Recorded information:

○ ○ ○ ○ ○

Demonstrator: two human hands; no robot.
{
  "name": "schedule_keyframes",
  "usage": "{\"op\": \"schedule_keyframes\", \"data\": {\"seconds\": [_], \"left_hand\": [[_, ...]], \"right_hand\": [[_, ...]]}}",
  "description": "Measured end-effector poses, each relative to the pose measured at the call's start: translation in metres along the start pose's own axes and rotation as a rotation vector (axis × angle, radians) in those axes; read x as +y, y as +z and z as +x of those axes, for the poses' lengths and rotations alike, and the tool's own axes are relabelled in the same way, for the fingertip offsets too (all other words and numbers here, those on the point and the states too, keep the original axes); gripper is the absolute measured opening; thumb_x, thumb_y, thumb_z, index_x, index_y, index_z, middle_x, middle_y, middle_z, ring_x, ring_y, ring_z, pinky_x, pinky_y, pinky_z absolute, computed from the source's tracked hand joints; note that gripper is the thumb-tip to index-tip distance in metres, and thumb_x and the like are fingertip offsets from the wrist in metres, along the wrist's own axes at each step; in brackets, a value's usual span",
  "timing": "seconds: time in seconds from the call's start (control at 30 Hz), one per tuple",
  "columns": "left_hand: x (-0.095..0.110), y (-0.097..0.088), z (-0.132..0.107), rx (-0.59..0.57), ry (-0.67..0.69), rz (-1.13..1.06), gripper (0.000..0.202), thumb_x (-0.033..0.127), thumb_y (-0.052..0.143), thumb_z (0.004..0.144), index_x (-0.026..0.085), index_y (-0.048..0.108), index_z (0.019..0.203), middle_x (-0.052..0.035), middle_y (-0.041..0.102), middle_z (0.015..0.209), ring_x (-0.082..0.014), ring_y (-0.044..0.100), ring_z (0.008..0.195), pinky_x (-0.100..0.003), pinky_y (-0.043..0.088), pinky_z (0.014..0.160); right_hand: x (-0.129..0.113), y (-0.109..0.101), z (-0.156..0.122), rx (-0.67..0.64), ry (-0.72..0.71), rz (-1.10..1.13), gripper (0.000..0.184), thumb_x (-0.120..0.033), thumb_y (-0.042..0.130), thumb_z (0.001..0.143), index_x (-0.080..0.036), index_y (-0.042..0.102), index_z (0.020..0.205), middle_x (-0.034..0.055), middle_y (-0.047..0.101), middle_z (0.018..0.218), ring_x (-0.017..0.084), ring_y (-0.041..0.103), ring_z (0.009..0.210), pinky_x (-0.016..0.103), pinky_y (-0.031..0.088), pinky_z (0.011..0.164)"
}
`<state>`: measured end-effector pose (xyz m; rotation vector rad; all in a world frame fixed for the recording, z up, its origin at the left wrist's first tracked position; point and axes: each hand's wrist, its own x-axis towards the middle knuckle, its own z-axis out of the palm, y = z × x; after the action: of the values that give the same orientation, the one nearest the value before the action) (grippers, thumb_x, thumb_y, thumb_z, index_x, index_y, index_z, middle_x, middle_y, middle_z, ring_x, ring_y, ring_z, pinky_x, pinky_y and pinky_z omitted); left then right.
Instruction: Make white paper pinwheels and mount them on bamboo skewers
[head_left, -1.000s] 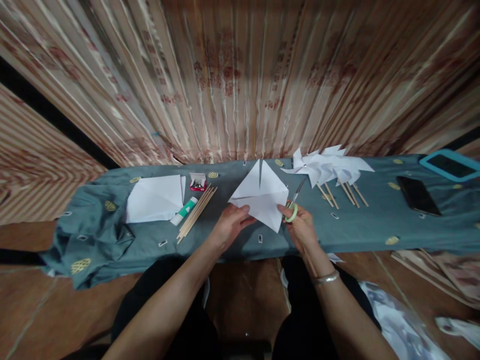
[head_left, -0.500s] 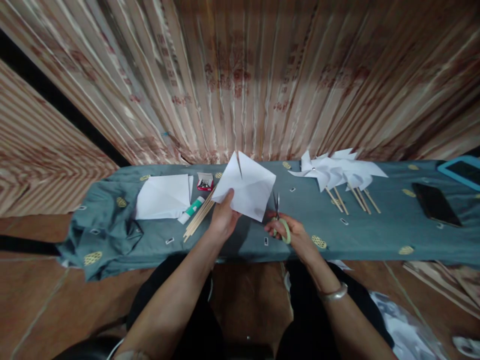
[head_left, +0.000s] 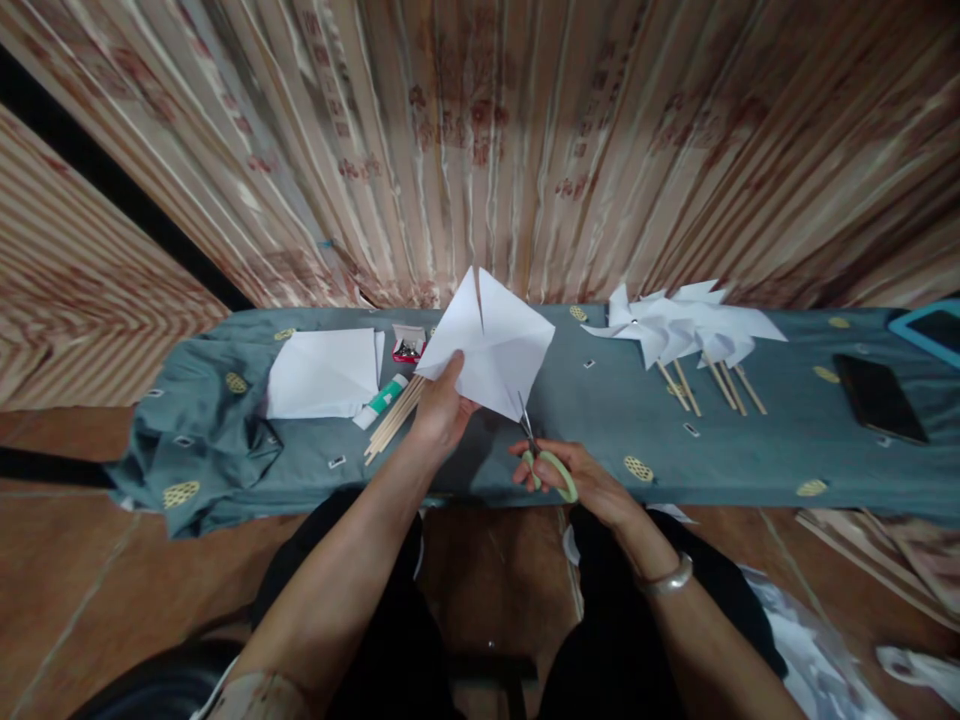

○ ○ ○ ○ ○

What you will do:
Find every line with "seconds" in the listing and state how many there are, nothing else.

Output of the exercise:
2